Voice recognition—the conversion of waveform data to ASCII text—is a much more complex problem. Indeed, many humans have problems understanding regional variations in spoken language. While dictation software for the personal computer is available, it usually requires some training so that it can reasonably transcribe what a particular person is saying. Far beyond the conversion to ASCII text is the problem of programming the computer so that it actually "understands" what is said. Such a problem is in the realm of the field of artificial intelligence.
The sound boards in today's computers are also supplied with small electronic music synthesizers that can imitate the sounds of 128 different musical instruments and 47 different percussion instruments. These are referred to as MIDI (pronounced middy) synthesizers. MIDI is the Musical Instrument Digital Interface, a specification developed in the early 1980s by a consortium of manufacturers of electronic music synthesizers to connect these electronic instruments to one another and to computers.

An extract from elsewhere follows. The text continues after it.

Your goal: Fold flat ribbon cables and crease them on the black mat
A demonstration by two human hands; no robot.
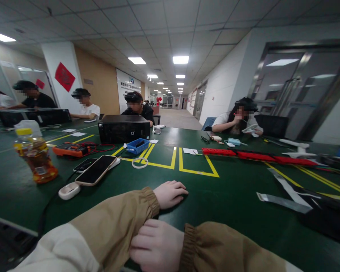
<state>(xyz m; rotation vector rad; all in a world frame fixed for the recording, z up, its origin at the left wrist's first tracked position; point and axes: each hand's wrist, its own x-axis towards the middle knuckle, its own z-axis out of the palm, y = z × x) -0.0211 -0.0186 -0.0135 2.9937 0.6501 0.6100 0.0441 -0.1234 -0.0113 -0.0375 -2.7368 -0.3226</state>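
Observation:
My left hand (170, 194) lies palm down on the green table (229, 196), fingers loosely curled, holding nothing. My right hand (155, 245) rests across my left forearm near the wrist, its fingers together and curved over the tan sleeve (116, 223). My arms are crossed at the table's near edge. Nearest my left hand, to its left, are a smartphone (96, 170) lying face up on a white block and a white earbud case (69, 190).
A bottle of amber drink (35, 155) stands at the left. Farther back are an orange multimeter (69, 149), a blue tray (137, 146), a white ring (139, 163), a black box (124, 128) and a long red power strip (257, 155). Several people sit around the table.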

Various types of MIDI synthesizers use a variety of methods for synthesizing instrument sounds, some of which are more realistic than others. The overall quality of a particular MIDI synthesizer is quite outside the province of the MIDI specification. All that's required is that the synthesizer respond to short messages—usually 1, 2, or 3 bytes in length—by playing sounds. MIDI messages mostly indicate what instrument is desired, that a particular note should begin playing, or that a note currently playing should stop playing.
A MIDI file is a collection of MIDI messages with timing information. A MIDI file usually contains an entire musical composition that can be played back on the computer's MIDI synthesizer. A MIDI file is usually much smaller than a waveform file containing the same music. In terms of relative size, if a waveform file is like a bitmap file, a MIDI file is like a vector graphics metafile. The downside is that the music encoded in a MIDI file could sound great on one MIDI synthesizer and quite horrid on another.
Another feature of multimedia is digitized movies. The apparent motion of movie and television images is achieved by quickly displaying a sequence of individual still images. These individual images are called frames. Movies proceed at the rate of 24 frames per second, North American television at 30 frames per second, and television in most other places in the world at 25 frames per second.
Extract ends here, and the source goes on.